What is expected » So that the copy stays text only, transcribe the data below exactly and exclude the images.

Dataset section »

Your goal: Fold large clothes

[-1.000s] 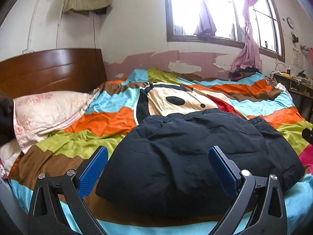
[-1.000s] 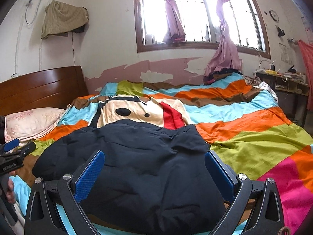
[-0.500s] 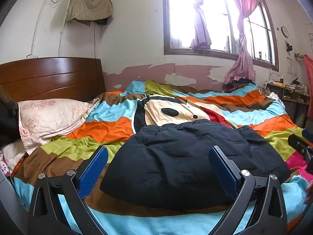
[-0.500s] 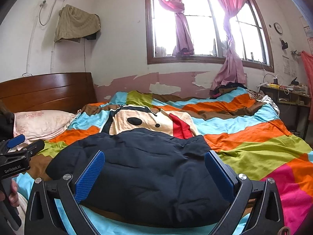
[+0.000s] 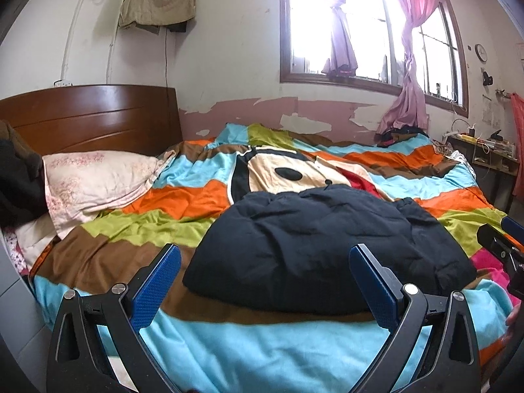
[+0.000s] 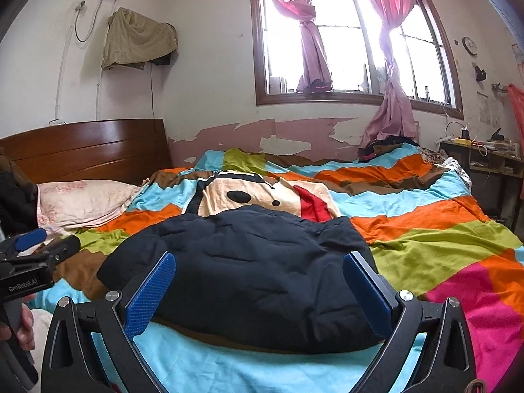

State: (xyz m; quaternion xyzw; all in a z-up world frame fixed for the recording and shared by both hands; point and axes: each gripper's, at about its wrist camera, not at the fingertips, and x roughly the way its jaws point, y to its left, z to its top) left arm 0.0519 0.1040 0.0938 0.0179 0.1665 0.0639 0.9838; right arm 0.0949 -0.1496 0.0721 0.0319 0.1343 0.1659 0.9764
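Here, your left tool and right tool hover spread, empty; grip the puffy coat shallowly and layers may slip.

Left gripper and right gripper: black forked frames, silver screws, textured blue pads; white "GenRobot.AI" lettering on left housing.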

Exercise response »
Your goal: Fold large clothes

[-1.000s] 
[-1.000s] 
[-0.500s] 
[-0.500s] 
[+0.000s] 
[+0.000s] 

State: (xyz m; quaternion xyzw; all in a z-up world frame fixed for the recording and shared by both hands; point and axes: each gripper's, at about its wrist camera, not at the fingertips, and x roughly the way its jaws point, y to its left, z to its top) left arm 0.0519 0.1040 0.0938 0.0179 0.1665 0.0639 0.9838; right arm 0.0949 -0.1496 0.0721 0.0319 0.1343 0.1659 0.9764
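Here, your left tool and right tool hover spread, empty; grip the puffy coat shallowly and layers may slip.

Left gripper and right gripper: black forked frames, silver screws, textured blue pads; white "GenRobot.AI" lettering on left housing.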

This completes the output for the exercise.